Motley Fool2022-03-31

Three months into 2022, the markets are in turmoil, and highly-priced stocks are falling fast. Investors can look for safety in value-oriented investments that are less vulnerable to sharp declines. The businesses listed here are all profitable and trading at incredibly cheap future earnings multiples.

Among the best value buys out there today are OrganonCitigroup, and FedEx. Collectively, they can add some stability and diversification to your portfolio.

1. Organon

Organon was spun off from Merck last year, and its operations are focused on women's health, established medicines, and biosimilars. Although this isn't much for a growth stock right now, Organon could make for a stable buy over the long term. The business generates solid gross margins (north of 60%) and has been consistently profitable.

Last month, it reported sales of $1.6 billion for the quarter ended Dec. 31, down 1% against the prior-year period. However, it did report 6% growth in its women's health division. Unfortunately, established brands, which is its largest segment, declined by 2% due to competition and losses in exclusivity.

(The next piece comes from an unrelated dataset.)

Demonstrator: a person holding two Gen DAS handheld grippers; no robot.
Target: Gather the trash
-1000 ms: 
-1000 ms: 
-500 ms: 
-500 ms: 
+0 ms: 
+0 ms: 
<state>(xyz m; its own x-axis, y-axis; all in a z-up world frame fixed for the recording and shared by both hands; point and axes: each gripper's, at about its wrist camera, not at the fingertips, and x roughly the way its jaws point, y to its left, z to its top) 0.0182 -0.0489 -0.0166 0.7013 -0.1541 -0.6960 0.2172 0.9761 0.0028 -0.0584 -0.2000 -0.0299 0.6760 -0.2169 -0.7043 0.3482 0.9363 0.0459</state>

The company is investing in its growth, announcing in December the completed acquisition of Forendo Pharma, a clinical-stage company that is developing treatments for endometriosis (a condition that affects up to 170 million women) and polycystic ovarian syndrome.

Although the recent results are lackluster, there's potential for Organon. And the shares are heavily discounted, giving investors a bit of an extra incentive to take a chance on this relatively new stock. Trading at a forward price-to-earnings (P/E) multiple of 6.4, this is incredibly cheap; Merck, which is already a fairly inexpensive stock, is trading at just 11 times its future earnings. Plus, Organon pays an above-average dividend yield of 3.2%, which is more than double the S&P 500 average's yield of 1.3%.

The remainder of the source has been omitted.